### Your objective
Output the material exactly, with every line intact.

### Information provided
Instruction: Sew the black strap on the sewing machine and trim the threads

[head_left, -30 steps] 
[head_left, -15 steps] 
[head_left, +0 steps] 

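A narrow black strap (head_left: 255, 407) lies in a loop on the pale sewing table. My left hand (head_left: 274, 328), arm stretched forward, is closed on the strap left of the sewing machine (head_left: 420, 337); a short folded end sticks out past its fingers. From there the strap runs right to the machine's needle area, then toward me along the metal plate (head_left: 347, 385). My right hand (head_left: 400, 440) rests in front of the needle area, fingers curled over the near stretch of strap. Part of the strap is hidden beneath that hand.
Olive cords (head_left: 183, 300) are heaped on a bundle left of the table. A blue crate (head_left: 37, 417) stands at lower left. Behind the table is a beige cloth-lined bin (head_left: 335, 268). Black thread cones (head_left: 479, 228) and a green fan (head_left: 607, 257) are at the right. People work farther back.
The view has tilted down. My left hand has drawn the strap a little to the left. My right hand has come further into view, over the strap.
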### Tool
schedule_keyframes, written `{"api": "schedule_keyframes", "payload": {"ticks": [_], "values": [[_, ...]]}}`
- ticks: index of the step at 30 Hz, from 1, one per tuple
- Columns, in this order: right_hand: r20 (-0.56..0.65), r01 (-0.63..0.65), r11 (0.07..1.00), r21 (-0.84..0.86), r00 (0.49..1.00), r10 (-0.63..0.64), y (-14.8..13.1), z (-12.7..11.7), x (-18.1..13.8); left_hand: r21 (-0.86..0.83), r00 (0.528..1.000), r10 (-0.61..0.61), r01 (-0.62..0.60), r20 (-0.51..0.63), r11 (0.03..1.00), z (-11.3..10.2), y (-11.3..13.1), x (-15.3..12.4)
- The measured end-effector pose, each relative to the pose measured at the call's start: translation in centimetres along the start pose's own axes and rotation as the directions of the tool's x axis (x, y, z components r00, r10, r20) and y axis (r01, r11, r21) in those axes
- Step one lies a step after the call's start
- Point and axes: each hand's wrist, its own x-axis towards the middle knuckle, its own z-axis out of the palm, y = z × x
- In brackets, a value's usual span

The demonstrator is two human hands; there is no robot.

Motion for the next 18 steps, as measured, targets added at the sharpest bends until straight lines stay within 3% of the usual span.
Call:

### Written reply
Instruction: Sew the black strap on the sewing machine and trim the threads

[head_left, -30 steps] 
[head_left, -15 steps] 
[head_left, +0 steps] 

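A narrow black strap (head_left: 255, 407) lies in a loop on the pale sewing table. My left hand (head_left: 274, 328), arm stretched forward, is closed on the strap left of the sewing machine (head_left: 420, 337); a short folded end sticks out past its fingers. From there the strap runs right to the machine's needle area, then toward me along the metal plate (head_left: 347, 385). My right hand (head_left: 400, 440) rests in front of the needle area, fingers curled over the near stretch of strap. Part of the strap is hidden beneath that hand.
Olive cords (head_left: 183, 300) are heaped on a bundle left of the table. A blue crate (head_left: 37, 417) stands at lower left. Behind the table is a beige cloth-lined bin (head_left: 335, 268). Black thread cones (head_left: 479, 228) and a green fan (head_left: 607, 257) are at the right. People work farther back.
The view has tilted down. My left hand has drawn the strap a little to the left. My right hand has come further into view, over the strap.
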### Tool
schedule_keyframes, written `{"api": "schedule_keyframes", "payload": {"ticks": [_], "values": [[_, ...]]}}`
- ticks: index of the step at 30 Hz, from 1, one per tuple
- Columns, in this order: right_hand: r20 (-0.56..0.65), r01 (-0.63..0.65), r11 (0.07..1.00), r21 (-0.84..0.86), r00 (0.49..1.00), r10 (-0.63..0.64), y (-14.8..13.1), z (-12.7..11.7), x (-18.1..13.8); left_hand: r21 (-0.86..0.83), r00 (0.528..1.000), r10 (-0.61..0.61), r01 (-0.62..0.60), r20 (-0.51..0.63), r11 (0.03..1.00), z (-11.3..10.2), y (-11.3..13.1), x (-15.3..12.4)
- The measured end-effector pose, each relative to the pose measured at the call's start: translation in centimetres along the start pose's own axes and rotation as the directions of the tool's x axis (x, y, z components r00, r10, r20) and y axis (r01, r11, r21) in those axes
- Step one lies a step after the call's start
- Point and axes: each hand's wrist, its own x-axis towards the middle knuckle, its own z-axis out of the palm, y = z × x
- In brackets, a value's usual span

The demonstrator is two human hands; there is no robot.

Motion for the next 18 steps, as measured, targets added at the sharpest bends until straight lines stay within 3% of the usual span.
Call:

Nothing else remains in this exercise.